Gunung Anak Krakatau Juga Masih Dipantau
Selain ancaman gempa, masyarakat pesisir Banten juga menghadapi potensi bahaya vulkanik dari Gunung Anak Krakatau. BMKG pada 6 September 2026 menyatakan terus melakukan pemantauan selama 24 jam terhadap aktivitas erupsi Gunung Anak Krakatau, termasuk dampaknya terhadap atmosfer, penerbangan, dan kondisi laut di sekitar Selat Sunda.
Analisis citra satelit pada 6 September menunjukkan dua klaster sebaran abu vulkanik yang melingkupi wilayah Banten, DKI Jakarta, Jawa Barat hingga Bengkulu. Aktivitas Gunung Anak Krakatau juga memiliki potensi bahaya sekunder. Material vulkanik yang runtuh atau longsor ke laut dalam kondisi tertentu dapat memicu tsunami vulkanik.
BMKG sebelumnya mengingatkan bahwa aktivitas vulkanik Anak Krakatau perlu diwaspadai karena longsoran material ke laut pernah menjadi mekanisme pemicu tsunami Selat Sunda pada 2018. Namun, kewaspadaan tersebut tidak berarti tsunami sedang terjadi. Hasil pemantauan multi-sensor InaTEWS hingga 6 September 2026 pukul 07.30 WIB tidak menunjukkan anomali muka laut yang mengindikasikan tsunami di Selat Sunda terkait rangkaian erupsi Anak Krakatau.
Sesar Aktif Menambah Kompleksitas RisikoAncaman ketiga berasal dari keberadaan sejumlah struktur sesar aktif di wilayah Banten dan sekitarnya. Kombinasi sumber gempa tektonik, aktivitas sesar, dan gunung api membuat mitigasi di kawasan pesisir tidak bisa hanya mengandalkan satu skenario bencana.
Masyarakat perlu memahami bahwa respons ketika menghadapi gempa kuat berbeda dengan kondisi ketika menerima peringatan tsunami akibat aktivitas vulkanik. Karena itu, edukasi mengenai jalur evakuasi, lokasi tempat aman, tanda-tanda tsunami, serta prosedur penyelamatan diri menjadi bagian penting dari kesiapsiagaan masyarakat.
Warga Pesisir Diminta tidak Panik
BMKG mengimbau masyarakat tidak mudah mempercayai informasi mengenai gempa, tsunami, maupun aktivitas Gunung Anak Krakatau yang belum terverifikasi. Informasi resmi sebaiknya diperoleh melalui kanal BMKG, Pusat Vulkanologi dan Mitigasi Bencana Geologi (PVMBG), pemerintah daerah, serta instansi berwenang lainnya.
Khusus masyarakat di pesisir Selat Sunda, pemahaman terhadap jalur dan lokasi evakuasi menjadi penting. Masyarakat juga perlu mengetahui tindakan yang harus dilakukan apabila sewaktu-waktu pemerintah mengeluarkan peringatan evakuasi.

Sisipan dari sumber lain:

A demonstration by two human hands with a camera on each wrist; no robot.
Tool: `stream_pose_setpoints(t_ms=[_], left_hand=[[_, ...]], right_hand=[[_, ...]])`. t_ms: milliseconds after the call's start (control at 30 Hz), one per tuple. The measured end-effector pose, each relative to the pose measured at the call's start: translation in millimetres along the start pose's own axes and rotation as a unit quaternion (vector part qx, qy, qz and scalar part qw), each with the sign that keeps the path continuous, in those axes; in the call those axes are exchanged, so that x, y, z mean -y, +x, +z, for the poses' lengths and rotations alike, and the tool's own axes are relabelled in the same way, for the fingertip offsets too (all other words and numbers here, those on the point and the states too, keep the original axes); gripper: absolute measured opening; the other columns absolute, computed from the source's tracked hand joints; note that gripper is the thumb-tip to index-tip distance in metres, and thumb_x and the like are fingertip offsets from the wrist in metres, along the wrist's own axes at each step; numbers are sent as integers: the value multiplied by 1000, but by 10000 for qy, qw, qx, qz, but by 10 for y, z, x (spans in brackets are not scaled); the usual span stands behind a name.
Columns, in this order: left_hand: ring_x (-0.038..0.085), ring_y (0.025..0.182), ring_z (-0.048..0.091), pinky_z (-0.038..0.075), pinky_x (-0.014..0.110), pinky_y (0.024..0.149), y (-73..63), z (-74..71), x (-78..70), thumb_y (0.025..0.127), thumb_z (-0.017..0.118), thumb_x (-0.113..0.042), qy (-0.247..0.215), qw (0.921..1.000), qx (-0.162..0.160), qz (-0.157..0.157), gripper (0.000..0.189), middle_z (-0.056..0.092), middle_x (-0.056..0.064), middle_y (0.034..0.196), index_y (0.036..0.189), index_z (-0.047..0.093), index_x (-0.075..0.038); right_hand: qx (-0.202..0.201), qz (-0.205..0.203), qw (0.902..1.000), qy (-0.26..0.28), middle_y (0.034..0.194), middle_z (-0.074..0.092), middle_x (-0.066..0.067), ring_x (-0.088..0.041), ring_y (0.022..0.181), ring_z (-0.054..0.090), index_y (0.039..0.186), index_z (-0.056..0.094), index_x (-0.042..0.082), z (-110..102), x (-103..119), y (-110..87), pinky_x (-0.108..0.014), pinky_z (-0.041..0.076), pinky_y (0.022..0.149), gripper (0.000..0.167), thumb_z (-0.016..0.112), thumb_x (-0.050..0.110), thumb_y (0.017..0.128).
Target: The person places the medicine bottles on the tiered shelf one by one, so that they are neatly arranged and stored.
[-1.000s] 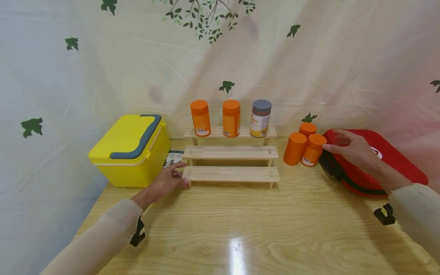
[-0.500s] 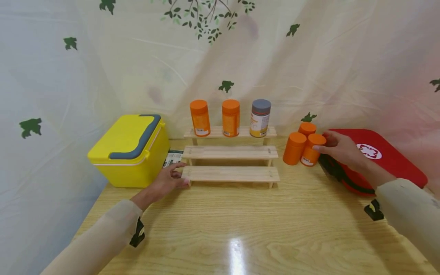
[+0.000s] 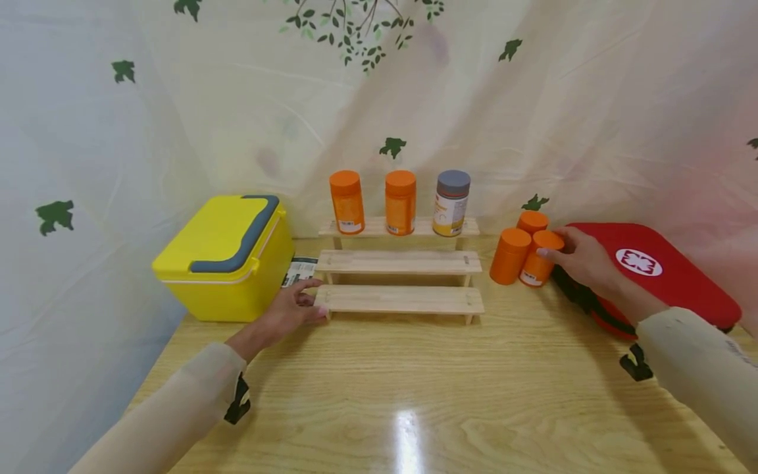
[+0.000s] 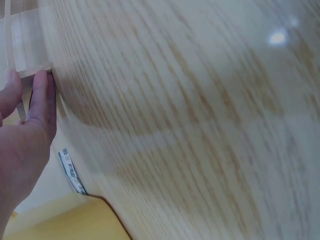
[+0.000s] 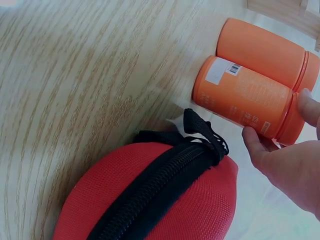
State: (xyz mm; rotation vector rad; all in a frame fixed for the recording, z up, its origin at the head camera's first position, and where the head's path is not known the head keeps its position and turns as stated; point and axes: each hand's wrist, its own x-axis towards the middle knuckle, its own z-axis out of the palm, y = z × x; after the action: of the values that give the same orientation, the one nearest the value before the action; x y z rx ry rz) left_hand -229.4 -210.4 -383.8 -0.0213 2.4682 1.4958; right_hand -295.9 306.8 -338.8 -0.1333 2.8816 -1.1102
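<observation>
My right hand (image 3: pixel 592 266) grips the front right orange bottle (image 3: pixel 535 268) near its lid, with the thumb on the near side and the fingers behind. Against it stands a second orange bottle (image 3: pixel 509 257); a third orange bottle (image 3: pixel 531 220) is partly hidden at the back. In the right wrist view the held bottle (image 5: pixel 240 97) shows a white barcode label. My left hand (image 3: pixel 285 316) pinches the left end of the lowest step of a three-step wooden rack (image 3: pixel 399 299). Thumb and fingers lie around that end (image 4: pixel 37 71) in the left wrist view.
On the top step stand two orange bottles (image 3: pixel 349 210) (image 3: pixel 401 210) and a grey-lidded bottle (image 3: pixel 451 207). A yellow cooler box (image 3: pixel 219 243) stands left, with a printed packet (image 3: pixel 300 270) beside it. A red zipped first-aid case (image 3: pixel 663 276) lies right, under my right forearm.
My right hand has moved left from beside the first-aid case and taken hold of the front right orange bottle. My left hand has stayed on the rack.
</observation>
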Motion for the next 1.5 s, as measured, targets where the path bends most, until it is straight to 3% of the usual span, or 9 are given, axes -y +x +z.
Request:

Dengan ancaman bencana yang bersumber dari berbagai faktor geologi tersebut, kesiapsiagaan menjadi kunci untuk mengurangi risiko korban apabila terjadi gempa, tsunami, maupun erupsi. Yang perlu ditekankan, keberadaan zona megathrust maupun sesar aktif bukan berarti gempa besar atau tsunami akan segera terjadi.
Informasi tersebut merupakan bagian dari pemetaan potensi bahaya yang menjadi dasar bagi masyarakat dan pemerintah untuk meningkatkan kesiapsiagaan.